Existem acadêmicos e acadêmicos…


acadêmico em exemplo prático

A paulistana Tatiana Schor fez mestrado em geografia na USP, pertinho de onde seu colega acima demonstrou os problemas de “uma mercadoria privada de uso público”.

“O Automóvel e a cidade de São Paulo” é o nome de sua pesquisa, que está sendo digitalizada e, em breve, estará disponível para download.

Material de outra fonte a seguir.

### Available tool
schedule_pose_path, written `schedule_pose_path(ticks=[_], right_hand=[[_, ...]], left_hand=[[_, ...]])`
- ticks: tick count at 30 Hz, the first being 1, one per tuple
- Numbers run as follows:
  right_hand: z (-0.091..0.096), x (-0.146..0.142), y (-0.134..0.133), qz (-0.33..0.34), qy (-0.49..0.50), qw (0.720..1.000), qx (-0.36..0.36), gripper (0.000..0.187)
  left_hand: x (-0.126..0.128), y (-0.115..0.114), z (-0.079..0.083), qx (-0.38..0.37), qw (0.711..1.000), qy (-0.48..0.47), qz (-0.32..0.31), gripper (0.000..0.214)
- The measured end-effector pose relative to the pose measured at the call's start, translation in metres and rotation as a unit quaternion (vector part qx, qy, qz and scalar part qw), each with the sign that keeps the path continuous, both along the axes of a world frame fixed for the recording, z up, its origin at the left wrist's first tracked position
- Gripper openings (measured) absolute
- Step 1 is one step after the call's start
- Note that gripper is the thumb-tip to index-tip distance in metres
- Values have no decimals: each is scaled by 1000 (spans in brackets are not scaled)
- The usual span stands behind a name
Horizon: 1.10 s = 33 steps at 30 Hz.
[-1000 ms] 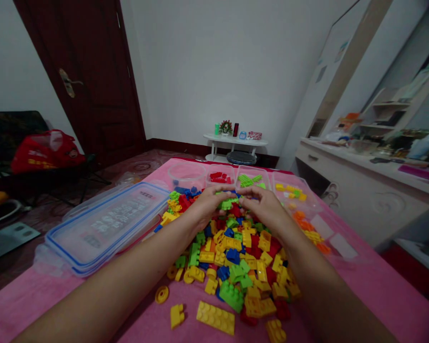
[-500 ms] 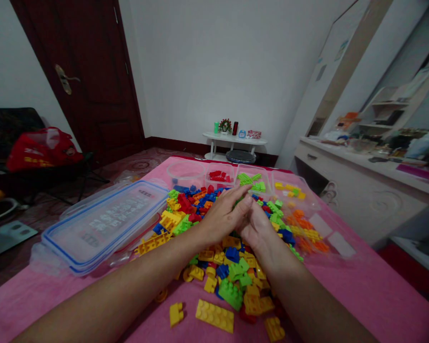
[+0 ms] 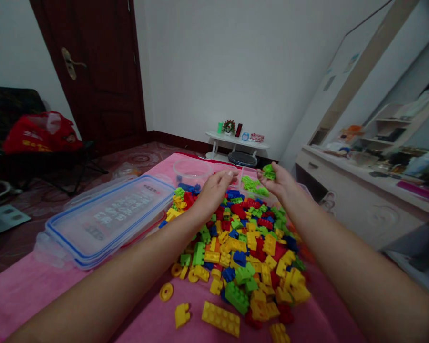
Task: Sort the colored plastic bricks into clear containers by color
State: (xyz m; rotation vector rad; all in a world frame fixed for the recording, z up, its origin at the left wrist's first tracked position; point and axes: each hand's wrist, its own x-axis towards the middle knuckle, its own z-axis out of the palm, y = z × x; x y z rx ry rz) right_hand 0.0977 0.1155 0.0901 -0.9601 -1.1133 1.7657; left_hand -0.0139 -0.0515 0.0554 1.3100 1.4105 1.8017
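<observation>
A green building block piece [image 3: 269, 172] sits in the fingers of my right hand [image 3: 283, 185], raised at the right beside the clear container of green blocks [image 3: 250, 185]. My left hand [image 3: 214, 193] is over the far side of the block pile [image 3: 232, 228], back toward me, fingers stretched out and nothing visible in them. Its fingertips are in front of a clear container with red pieces [image 3: 232, 177], which they partly cover. The pile mixes yellow, green, blue and red blocks. Nearest me lies a long yellow block [image 3: 220, 319].
Stacked clear lids with blue seals [image 3: 110, 216] lie left of the pile on the pink cloth [image 3: 25, 305]. A round clear container [image 3: 192, 169] stands at the back. To the right is a cluttered dresser [image 3: 361, 174]; a small white table [image 3: 236, 139] is by the wall.
My hands, together over the pile before, have parted. The right hand moved right with the green piece showing in it; the left moved slightly left. More of the pile shows.
</observation>
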Motion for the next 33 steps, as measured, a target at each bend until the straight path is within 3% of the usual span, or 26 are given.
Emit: schedule_pose_path(ticks=[1,2,4,5,7,8,9,10,12,13,14,15,16,18,22,33], right_hand=[[5,-2,13,-5,-73,997,40,29],[8,-2,24,-8,-203,972,116,33],[12,1,39,-9,-396,887,235,34],[12,4,42,-6,-453,847,277,32],[10,11,39,9,-488,814,314,26],[8,15,34,33,-525,778,344,22],[6,20,27,67,-576,720,381,19],[4,24,19,106,-632,641,423,18],[0,33,0,169,-722,447,501,19],[-3,38,-9,180,-746,364,528,21],[-7,42,-16,177,-758,310,546,23],[-11,46,-22,169,-764,274,560,24],[-15,50,-26,160,-768,251,568,24],[-24,56,-30,149,-769,236,575,22],[-33,62,-27,149,-762,241,583,22],[-28,67,-22,209,-763,239,563,23]], left_hand=[[-1,1,-2,-7,1000,2,-1,41],[-2,2,-4,-14,1000,8,0,41],[-3,4,-8,-24,999,25,-1,40],[-4,5,-9,-26,999,31,-1,39],[-4,7,-13,-21,999,35,-7,37],[-4,7,-14,-17,999,34,-10,35],[-4,8,-15,-13,999,31,-12,34],[-4,9,-16,-10,999,28,-16,33],[-4,10,-17,-4,999,25,-25,32],[-4,10,-18,0,999,25,-27,32],[-4,11,-19,6,999,26,-30,32],[-4,11,-20,11,999,28,-32,32],[-5,12,-20,14,999,31,-34,32],[-6,13,-21,14,999,39,-33,33],[-8,12,-21,-6,998,64,-17,34],[-5,7,-15,-15,999,45,-20,28]])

Como a própria autora ressalta na introdução de sua tese, ao comentar com amigos que estudava o automóvel, seus interlocutorers geralmente perguntavam quais eram as propostas dela para melhorar o trânsito de São Paulo. Seu estudo não apresenta soluções para o “problema”, mas já em 1999 ela percebia a “crescente e arrasadora importância do carro particular como meio de transporte”, inclusive como causa fundamental do tal “trânsito”.

Enquanto a versão digital da tese não fica pronta, você pode conferir dois artigos da autora no disco virtual: “Abram alas que eu quero passar” e “O automóvel e o desgaste social”.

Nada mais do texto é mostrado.